2. The term "permanent establishment" includes especially:
(a) a place of management;
(b) a branch;
(c) an office;
(d) a factory;
(e) a workshop; and
(f) a mine, an oil or gas well, a quarry or any other place of extraction of natural resources.
3. The term "permanent establishment" shall also include:
(a) a building site or assembly project or supervisory activities connected therewith, but only if the construction, assembly or supervisory activities last for more than 6 months;
(b) the furnishing of services, including consultancy services, by an enterprise through employees or other personnel engaged by the enterprise for such purposes, but only where such activities continue (for the same or a connected project) within the country for a period or periods aggregating more thanmonths within any 12-month period.
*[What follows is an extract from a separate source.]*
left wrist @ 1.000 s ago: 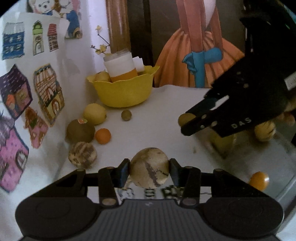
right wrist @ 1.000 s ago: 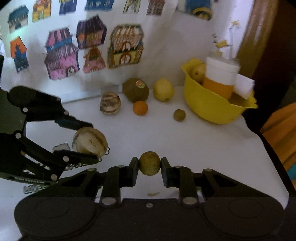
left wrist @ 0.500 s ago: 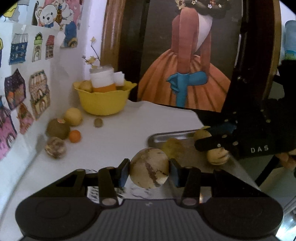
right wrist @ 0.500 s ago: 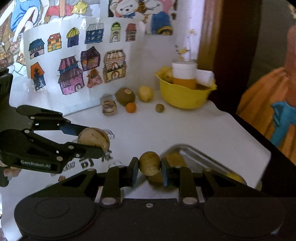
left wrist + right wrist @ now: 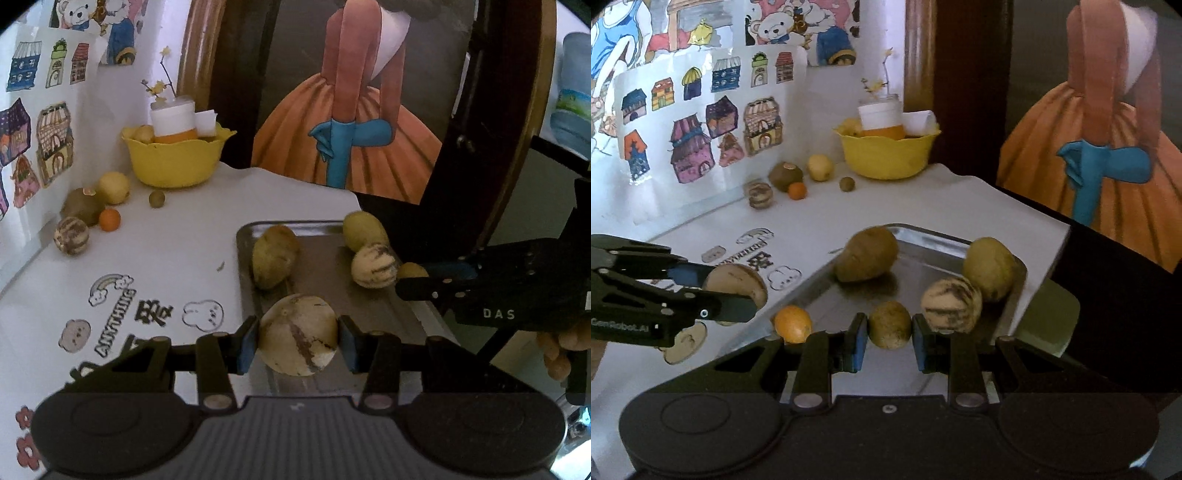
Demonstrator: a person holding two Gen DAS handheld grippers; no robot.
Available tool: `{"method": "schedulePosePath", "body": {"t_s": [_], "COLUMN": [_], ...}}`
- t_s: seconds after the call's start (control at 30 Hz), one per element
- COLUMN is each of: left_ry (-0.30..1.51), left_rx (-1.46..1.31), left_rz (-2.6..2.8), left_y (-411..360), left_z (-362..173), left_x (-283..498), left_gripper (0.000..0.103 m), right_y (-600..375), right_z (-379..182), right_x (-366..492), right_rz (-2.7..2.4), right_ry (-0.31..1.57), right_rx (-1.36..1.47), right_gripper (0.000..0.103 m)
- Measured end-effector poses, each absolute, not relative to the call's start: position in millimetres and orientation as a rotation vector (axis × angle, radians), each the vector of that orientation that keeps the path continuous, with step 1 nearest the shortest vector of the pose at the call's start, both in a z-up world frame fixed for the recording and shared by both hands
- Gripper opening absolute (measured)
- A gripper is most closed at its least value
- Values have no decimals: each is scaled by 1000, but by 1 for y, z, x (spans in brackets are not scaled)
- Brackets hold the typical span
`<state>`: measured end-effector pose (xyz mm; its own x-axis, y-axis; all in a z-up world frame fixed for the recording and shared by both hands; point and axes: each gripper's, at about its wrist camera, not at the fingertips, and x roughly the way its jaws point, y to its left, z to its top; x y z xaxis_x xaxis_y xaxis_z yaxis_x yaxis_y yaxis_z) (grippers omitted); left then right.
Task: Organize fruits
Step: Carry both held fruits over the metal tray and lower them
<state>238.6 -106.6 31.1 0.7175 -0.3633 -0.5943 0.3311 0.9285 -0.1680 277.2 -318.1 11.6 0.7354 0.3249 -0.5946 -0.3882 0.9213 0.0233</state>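
My left gripper is shut on a pale round fruit with brown streaks, held just above the near end of a metal tray. My right gripper is shut on a small brownish-green round fruit, low over the same tray. On the tray lie a brown pear-shaped fruit, a yellow-green fruit, a striped pale fruit and a small orange. Each gripper shows in the other's view, the left one at the tray's left side.
Against the wall stand a yellow bowl with a cup in it, a lemon, a brown fruit, a small orange fruit, a striped fruit and a small green one. The table edge runs just beyond the tray.
Both grippers have swung away from the wall-side fruits to the tray, each still holding its fruit. The tray and its fruits have come into full view beneath them.
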Motion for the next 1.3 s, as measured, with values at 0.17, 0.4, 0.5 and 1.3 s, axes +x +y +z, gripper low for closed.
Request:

4. Notwithstanding the preceding provisions of this Article, the term "permanent establishment" shall be deemed not to include:
(a) the use of facilities solely for the purpose of storage, display or delivery of goods or merchandise belonging to the enterprise;
(b) the maintenance of a stock of goods or merchandise belonging to the enterprise solely for the purpose of storage, display or delivery;
(c) the maintenance of a stock of goods or merchandise belonging to the enterprise solely for the purpose of processing by another enterprise;
(d) the maintenance of a fixed place of business solely for the purpose of purchasing goods or merchandise or of collecting information, for the enterprise;
(e) the maintenance of a fixed place of business solely for the purpose of carrying on, for the enterprise, any other activity of a preparatory or auxiliary character;
(f) the maintenance of a fixed place of business solely for any combination of activities mentioned in sub-paragraphs (a) to (e), provided that the overall activity of the fixed place of business resulting from this combination is of a preparatory or auxiliary character.
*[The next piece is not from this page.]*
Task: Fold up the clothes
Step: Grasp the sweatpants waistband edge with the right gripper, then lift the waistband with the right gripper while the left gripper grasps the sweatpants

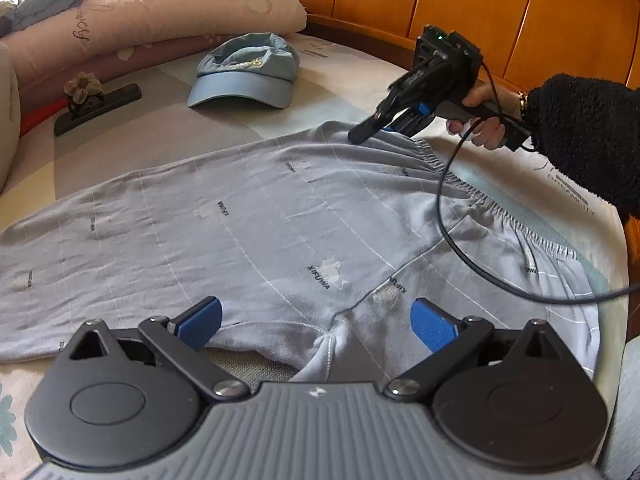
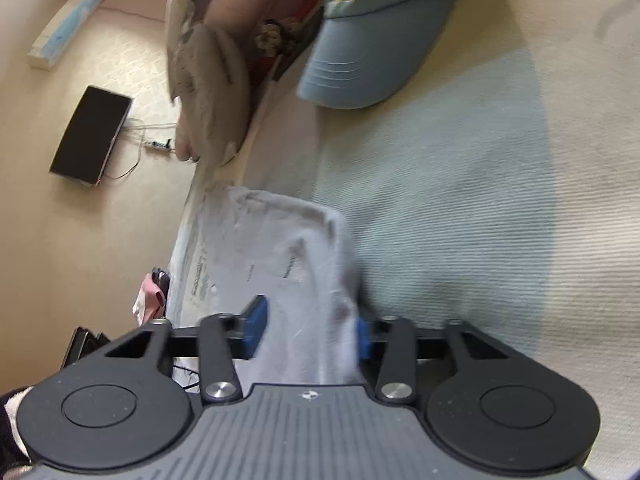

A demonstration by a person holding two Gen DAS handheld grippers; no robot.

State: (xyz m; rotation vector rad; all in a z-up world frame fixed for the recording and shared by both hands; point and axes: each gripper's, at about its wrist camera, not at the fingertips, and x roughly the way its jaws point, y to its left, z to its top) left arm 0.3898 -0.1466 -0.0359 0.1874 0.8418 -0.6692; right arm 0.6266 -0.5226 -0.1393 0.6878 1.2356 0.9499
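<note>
Grey pyjama pants (image 1: 280, 220) with small dark lettering lie spread flat on the bed, elastic waistband to the right. In the left wrist view my left gripper (image 1: 316, 324) hovers open over the near edge, blue pads on either side of the crotch seam and touching nothing. My right gripper (image 1: 362, 133) reaches down onto the far edge of the pants by the waistband, held by a hand (image 1: 484, 120) in a dark fleece sleeve. The right wrist view shows a raised fold of the pants (image 2: 288, 264) filling the gap of the right gripper (image 2: 310, 330), both blue pads against the cloth.
A light blue cap (image 1: 244, 76) lies on the bed beyond the pants. A black stand with a flower (image 1: 96, 108) sits at the far left, a rolled quilt (image 1: 160, 12) behind it. The wooden headboard (image 1: 480, 8) runs along the back. A black cable (image 1: 444, 208) loops over the waistband.
</note>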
5. Notwithstanding the provisions of paragraphs 1 and 2, where a person-other than an agent of an independent status to whom paragraph 6 applies-is acting in a Contracting State on behalf of an enterprise of the other Contracting State and has, and habitually exercises, an authority to conclude contracts in the name of the enterprise, that enterprise shall be deemed to have a permanent establishment in respect of any activities which that person undertakes for the enterprise, unless the activities of such person are limited to those mentioned in paragraph 4 which, if exercised through a fixed place of business, would not make this fixed place of business a permanent establishment under the provisions of that paragraph.
6. An enterprise of a Contracting State shall not be deemed to have a permanent establishment in the other Contracting State merely because it carries on business in that State through a broker, general commission agent or any other agent of an independent status, provided that such persons are acting in the ordinary course of their business. However, where the activities of such an agent are carried out exclusively or almost exclusively on behalf of that enterprise, that agent is not considered an independent agent for the purposes of this paragraph.
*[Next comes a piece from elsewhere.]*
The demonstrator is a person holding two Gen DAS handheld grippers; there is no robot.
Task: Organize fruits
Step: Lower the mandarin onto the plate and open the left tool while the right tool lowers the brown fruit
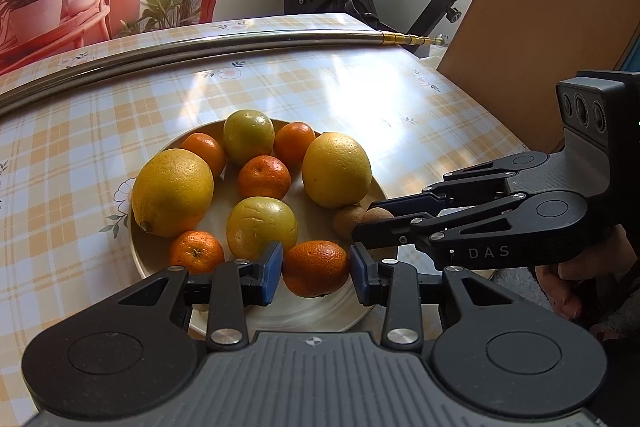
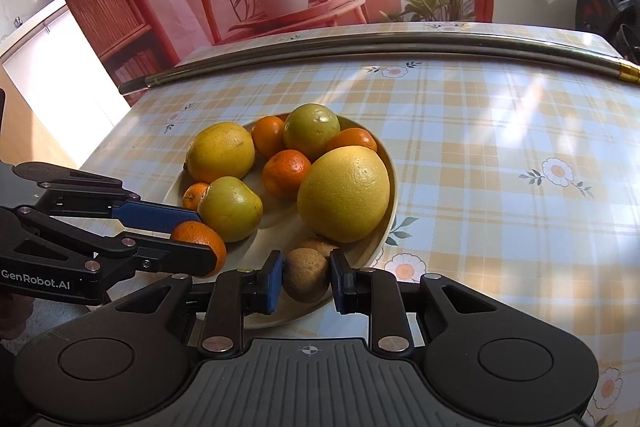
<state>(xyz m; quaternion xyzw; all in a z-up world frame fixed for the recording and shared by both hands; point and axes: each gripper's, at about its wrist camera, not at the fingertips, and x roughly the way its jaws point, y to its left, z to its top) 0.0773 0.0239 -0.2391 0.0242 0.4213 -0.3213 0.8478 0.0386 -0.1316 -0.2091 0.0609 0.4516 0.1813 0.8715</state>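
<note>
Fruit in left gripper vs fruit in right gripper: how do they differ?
Colour: the mandarin in the left gripper is bright orange; the kiwi in the right gripper is dull brown.
Size: the mandarin is the wider fruit, so the left jaws stand further apart.
Skin: the mandarin looks glossy and dimpled, the kiwi matte.
Shared: both sit clamped between blue pads at the near rim of the plate.

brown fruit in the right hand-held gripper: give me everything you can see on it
The brown fruit is small, roundish, dull tan-brown with a matte, slightly rough skin, possibly a kiwi. It sits at the near rim of the cream plate, clamped between the blue pads of the right hand-held gripper, one pad on each side. A second similar brown fruit lies just behind it, touching or nearly so. Whether it still rests on the plate cannot be told.
</note>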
7. The fact that a company which is a resident of a Contracting State controls or is controlled by a company which is a resident of the other Contracting State, or which carries on business in that other State (whether through a permanent establishment or otherwise), shall not of itself constitute either company a permanent establishment of the other.
Article 6
Income from Immovable Property
1. lncome derived by a resident of a Contracting State from immovable property situated in the other Contracting State may be taxed in that other State.
2. The term "immovable property" shall have the meaning which it has under the law of the Contracting State in which the property in question is situated. The term shall in any case include property accessory to immovable property, livestock and equipment used in agriculture and forestry, rights to which the provisions of general law respecting landed property apply, usufruct of immovable property and rights to variable or fixed payments as consideration for the working of, or the right to work, mineral deposits, sources and other natural resources; ships and aircraft shall not be regarded as immovable property.
3. The provisions of paragraph 1 shall apply to income derived from the direct use or right to use, letting, or use in any other form of immovable property.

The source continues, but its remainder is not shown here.